-- DIRECTIONS --
Quote from the first line below through the line that contains "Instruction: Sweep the", both included, and leave the pictures out.

-- ENTRIES PROVIDED --
★ ★ ★ ★ ★

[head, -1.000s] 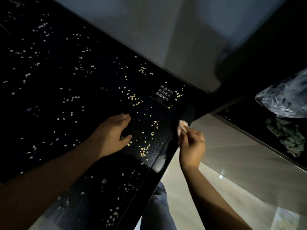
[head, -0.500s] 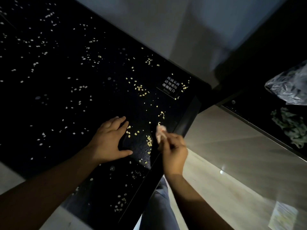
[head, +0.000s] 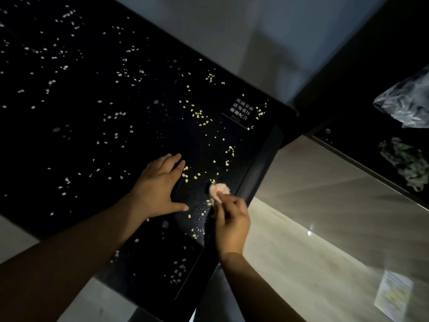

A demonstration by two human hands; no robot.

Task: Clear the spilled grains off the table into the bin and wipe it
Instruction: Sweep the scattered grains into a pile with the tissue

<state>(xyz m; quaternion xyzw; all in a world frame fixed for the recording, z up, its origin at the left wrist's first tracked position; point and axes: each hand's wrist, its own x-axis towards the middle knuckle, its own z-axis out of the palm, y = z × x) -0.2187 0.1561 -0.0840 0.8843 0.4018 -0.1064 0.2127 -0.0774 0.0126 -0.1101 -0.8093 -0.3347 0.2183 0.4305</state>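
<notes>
Glossy black table (head: 74, 149), pale oval grains (head: 200, 116), your left hand (head: 160, 187) lying flat, right hand (head: 232, 219) pinching crumpled pink wad (head: 219, 190), white-lettered label (head: 243, 110)

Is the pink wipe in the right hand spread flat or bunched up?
Bunched: the pink wipe is a small crumpled lump pinched by the right hand.

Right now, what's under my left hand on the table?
The left hand lies flat on the black table; yellow grains show just past its fingertips. Whether any grains sit beneath the palm is hidden.
</notes>
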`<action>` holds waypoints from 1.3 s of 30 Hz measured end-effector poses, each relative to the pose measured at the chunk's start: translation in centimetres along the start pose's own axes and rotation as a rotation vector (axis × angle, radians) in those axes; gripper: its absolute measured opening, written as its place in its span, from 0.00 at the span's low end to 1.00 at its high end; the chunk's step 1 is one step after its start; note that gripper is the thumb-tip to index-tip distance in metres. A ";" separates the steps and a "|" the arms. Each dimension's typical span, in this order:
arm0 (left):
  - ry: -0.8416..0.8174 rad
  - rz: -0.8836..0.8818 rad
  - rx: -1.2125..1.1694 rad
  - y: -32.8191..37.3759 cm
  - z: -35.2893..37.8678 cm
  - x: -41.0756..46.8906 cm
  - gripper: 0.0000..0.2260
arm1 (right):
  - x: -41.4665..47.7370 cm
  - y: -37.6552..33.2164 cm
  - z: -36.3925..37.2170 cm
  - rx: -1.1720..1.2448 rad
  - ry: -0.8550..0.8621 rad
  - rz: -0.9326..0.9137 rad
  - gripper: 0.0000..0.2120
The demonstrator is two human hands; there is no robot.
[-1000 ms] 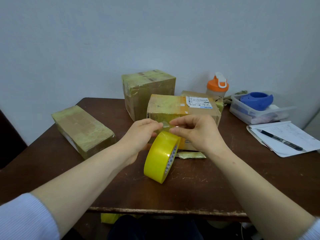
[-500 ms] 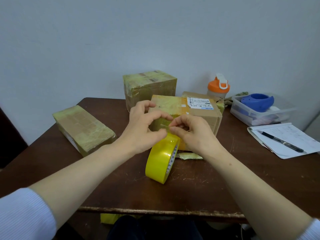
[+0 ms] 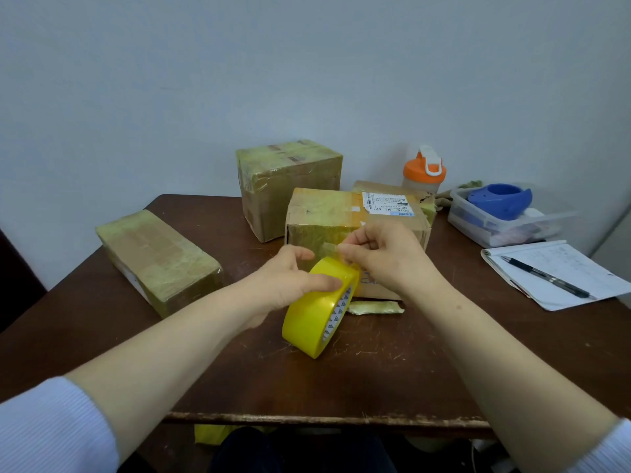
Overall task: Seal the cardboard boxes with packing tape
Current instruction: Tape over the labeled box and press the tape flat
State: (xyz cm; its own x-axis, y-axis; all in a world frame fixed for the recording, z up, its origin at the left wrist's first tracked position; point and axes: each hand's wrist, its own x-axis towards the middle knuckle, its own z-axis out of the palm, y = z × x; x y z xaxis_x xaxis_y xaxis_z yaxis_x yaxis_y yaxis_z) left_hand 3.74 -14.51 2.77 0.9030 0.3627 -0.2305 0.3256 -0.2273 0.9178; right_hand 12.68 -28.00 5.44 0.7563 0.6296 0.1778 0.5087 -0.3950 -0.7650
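A yellow roll of packing tape (image 3: 312,319) stands on edge above the dark wooden table (image 3: 375,377), in front of a labelled cardboard box (image 3: 327,216). My left hand (image 3: 290,281) grips the roll from the left, thumb on its outer face. My right hand (image 3: 386,254) pinches the loose end of the tape at the top of the roll, right in front of the box's near face. A taller taped box (image 3: 290,179) stands behind, and a long flat taped box (image 3: 157,257) lies to the left.
A scrap of used tape (image 3: 374,307) lies by the box's base. An orange-lidded bottle (image 3: 423,174) stands at the back. On the right are a clear tub (image 3: 478,227) holding a blue tape dispenser (image 3: 500,199), and a notepad (image 3: 560,271) with a pen (image 3: 546,277).
My left hand has dropped from the tape's end to the side of the roll. My right hand keeps pinching the tape end near the box. The roll has stayed in about the same place.
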 end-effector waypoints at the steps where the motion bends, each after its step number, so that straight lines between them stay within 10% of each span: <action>1: -0.035 -0.026 -0.034 -0.1 0.2 -0.2 0.39 | 0.0 0.1 0.0 0.033 -0.014 0.038 0.08; 5: -0.062 -0.052 -0.222 0.0 0.7 -0.9 0.56 | -0.1 0.6 -0.5 0.117 -0.063 0.258 0.12; 11: -0.025 -0.025 -0.249 0.1 1.8 -1.5 0.52 | -0.6 0.9 -0.5 -0.332 -0.088 0.122 0.17; 16: -0.019 0.002 -0.250 0.3 2.4 -2.1 0.49 | -1.2 2.5 -2.3 0.362 -0.021 0.344 0.16; 23: -0.076 0.108 -0.200 1.4 4.8 -1.7 0.44 | -2.2 5.2 -2.9 0.152 0.062 0.344 0.22; 28: -0.166 0.209 -0.190 2.3 7.6 -0.9 0.45 | -4.7 7.7 -5.1 0.756 -0.191 0.714 0.42; 32: -0.253 0.414 0.258 4.0 10.2 -0.1 0.34 | -5.7 8.7 -7.2 1.194 -0.015 0.588 0.20; 34: -0.157 0.447 0.305 5.0 10.6 0.3 0.25 | -5.5 8.8 -8.0 1.067 0.138 0.557 0.17; 39: 0.395 0.643 0.581 6.1 6.7 3.5 0.17 | -3.9 10.3 -9.7 -0.135 0.229 0.488 0.30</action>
State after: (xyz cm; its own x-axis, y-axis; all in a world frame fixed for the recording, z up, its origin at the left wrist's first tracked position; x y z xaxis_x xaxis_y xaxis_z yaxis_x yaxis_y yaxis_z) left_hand 10.80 -20.66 5.39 0.8320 0.2670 0.4862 -0.0160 -0.8646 0.5022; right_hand 18.90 -41.01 2.87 0.9798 0.1966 -0.0361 0.1135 -0.6959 -0.7091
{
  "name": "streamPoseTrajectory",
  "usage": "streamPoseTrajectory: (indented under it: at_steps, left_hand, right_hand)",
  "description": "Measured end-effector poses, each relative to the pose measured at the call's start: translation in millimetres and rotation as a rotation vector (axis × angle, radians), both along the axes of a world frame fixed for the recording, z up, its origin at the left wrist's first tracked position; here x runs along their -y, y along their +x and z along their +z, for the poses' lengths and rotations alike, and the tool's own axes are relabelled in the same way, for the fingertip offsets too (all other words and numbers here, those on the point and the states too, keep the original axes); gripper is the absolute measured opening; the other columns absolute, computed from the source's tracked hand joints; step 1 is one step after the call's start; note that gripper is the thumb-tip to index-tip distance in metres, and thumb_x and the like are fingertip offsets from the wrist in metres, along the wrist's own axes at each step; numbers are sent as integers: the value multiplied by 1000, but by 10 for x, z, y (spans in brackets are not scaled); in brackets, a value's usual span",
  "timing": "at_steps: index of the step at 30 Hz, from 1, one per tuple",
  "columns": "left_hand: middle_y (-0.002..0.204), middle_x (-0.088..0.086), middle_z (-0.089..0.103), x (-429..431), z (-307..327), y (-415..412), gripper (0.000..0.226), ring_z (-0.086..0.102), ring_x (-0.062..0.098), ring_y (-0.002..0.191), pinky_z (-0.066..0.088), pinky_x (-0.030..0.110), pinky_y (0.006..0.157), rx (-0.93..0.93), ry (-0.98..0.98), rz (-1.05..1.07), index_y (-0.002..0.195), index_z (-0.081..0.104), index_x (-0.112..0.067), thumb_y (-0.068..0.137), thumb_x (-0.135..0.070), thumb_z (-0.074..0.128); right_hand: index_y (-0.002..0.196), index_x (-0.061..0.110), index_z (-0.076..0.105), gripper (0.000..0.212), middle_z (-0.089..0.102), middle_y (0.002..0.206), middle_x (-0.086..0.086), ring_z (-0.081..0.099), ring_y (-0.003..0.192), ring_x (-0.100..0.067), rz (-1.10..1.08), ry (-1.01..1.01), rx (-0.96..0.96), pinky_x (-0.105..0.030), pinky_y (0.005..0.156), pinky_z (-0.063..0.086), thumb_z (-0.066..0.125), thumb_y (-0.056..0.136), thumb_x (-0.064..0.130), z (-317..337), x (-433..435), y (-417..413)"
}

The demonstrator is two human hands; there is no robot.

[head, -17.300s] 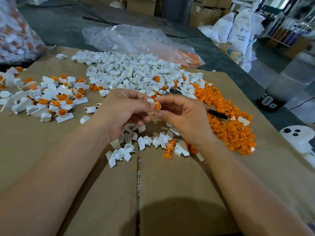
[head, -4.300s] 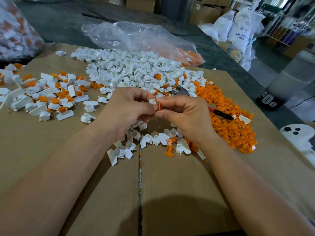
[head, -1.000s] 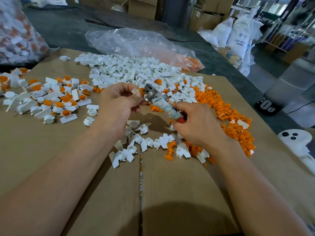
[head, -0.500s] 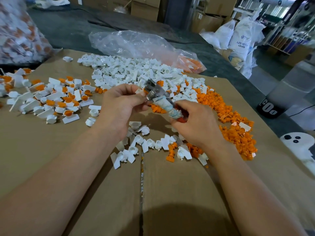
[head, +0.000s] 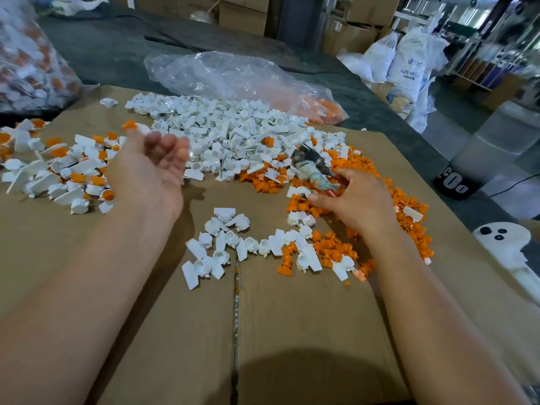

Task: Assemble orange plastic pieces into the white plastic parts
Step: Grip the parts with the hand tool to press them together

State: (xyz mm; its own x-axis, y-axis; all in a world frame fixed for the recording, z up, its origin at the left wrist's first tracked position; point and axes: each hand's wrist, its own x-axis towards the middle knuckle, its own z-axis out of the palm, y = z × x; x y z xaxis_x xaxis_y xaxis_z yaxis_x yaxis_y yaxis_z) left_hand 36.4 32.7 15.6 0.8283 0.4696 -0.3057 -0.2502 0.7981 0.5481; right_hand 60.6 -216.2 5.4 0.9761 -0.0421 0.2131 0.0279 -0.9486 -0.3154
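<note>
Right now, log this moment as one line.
left hand: open, palm up, beside assembled pile | right hand: grips wrapped tool on orange pieces | white parts: heaped beyond both hands

Cardboard (head: pixel 292 331) covers the table (head: pixel 117 54) before you. At its far middle lies the heap of caps (head: pixel 228 135), with a plastic bag (head: pixel 233 74) behind it. The plugs (head: pixel 409 206) spread to its right, and the tool (head: pixel 312 168) rests on them, handle in your right hand (head: pixel 359 200). Finished pieces (head: pixel 58 171) lie left of your left hand (head: pixel 149 176). A small cluster of caps (head: pixel 222 244) sits nearest you.
</note>
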Motion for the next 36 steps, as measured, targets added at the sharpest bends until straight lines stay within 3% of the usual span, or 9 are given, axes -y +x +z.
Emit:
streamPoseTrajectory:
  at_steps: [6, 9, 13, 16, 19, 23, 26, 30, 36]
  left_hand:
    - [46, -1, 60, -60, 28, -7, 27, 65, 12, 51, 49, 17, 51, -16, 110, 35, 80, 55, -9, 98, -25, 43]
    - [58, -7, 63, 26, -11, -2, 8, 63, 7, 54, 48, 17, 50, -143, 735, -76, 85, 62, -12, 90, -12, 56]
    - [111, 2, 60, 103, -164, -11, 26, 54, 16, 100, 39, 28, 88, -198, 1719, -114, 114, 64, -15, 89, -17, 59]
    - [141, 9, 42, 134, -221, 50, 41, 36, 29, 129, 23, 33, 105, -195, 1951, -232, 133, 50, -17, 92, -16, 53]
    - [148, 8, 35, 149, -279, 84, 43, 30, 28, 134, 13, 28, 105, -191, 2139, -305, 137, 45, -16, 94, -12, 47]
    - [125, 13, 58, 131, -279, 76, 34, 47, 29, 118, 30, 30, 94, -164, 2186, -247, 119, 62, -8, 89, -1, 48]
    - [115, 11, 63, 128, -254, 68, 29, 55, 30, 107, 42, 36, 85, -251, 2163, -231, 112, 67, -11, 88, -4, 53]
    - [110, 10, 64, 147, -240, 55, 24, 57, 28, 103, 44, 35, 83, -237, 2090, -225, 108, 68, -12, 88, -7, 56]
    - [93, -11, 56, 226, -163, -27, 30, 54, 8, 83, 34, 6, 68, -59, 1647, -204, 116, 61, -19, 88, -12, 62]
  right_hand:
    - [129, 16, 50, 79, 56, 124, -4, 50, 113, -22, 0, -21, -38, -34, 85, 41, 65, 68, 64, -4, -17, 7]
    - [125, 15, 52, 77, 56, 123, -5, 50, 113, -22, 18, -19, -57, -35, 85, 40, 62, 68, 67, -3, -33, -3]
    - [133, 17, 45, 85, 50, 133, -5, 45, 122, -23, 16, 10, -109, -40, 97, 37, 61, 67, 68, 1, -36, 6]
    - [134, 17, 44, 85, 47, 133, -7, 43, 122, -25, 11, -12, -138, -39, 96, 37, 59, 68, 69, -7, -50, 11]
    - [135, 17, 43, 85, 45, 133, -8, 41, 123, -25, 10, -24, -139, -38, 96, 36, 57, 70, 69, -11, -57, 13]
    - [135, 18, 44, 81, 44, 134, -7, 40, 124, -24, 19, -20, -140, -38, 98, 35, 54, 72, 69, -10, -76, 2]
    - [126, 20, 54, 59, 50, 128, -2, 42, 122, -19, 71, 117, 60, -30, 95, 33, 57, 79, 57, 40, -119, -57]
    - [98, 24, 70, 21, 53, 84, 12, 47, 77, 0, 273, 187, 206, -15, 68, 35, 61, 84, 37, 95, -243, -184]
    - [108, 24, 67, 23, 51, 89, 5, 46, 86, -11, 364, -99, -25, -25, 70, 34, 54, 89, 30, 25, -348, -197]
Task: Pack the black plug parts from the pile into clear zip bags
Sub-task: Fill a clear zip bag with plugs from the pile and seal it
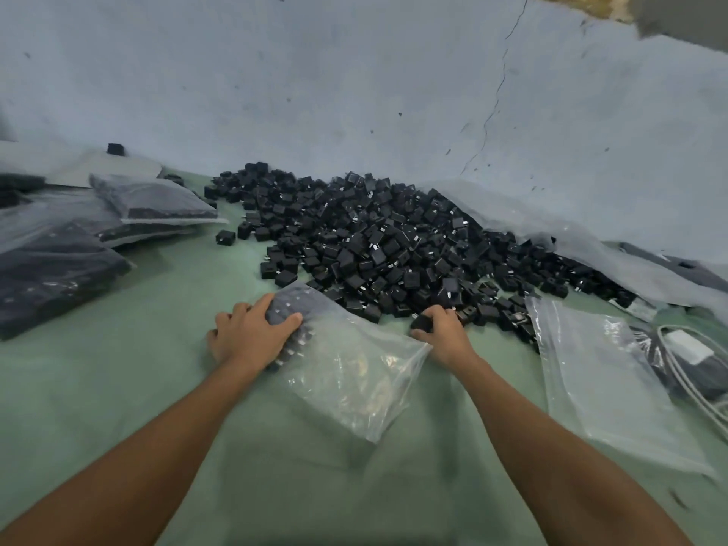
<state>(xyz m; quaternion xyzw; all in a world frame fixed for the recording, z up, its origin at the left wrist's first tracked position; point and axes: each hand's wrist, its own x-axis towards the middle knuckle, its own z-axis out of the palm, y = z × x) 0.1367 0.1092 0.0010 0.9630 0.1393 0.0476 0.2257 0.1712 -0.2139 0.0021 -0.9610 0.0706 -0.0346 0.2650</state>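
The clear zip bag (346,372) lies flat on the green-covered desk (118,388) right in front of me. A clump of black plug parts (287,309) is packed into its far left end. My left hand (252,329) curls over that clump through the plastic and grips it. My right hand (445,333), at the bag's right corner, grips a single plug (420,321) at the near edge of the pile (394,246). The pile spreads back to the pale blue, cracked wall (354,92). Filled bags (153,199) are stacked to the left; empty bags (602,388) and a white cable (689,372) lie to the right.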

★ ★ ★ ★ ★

-- FINISHED EXERCISE --
[head, -1.000s] 
[head, -0.500s] 
[head, +0.000s] 

A demonstration by two human hands; no robot.

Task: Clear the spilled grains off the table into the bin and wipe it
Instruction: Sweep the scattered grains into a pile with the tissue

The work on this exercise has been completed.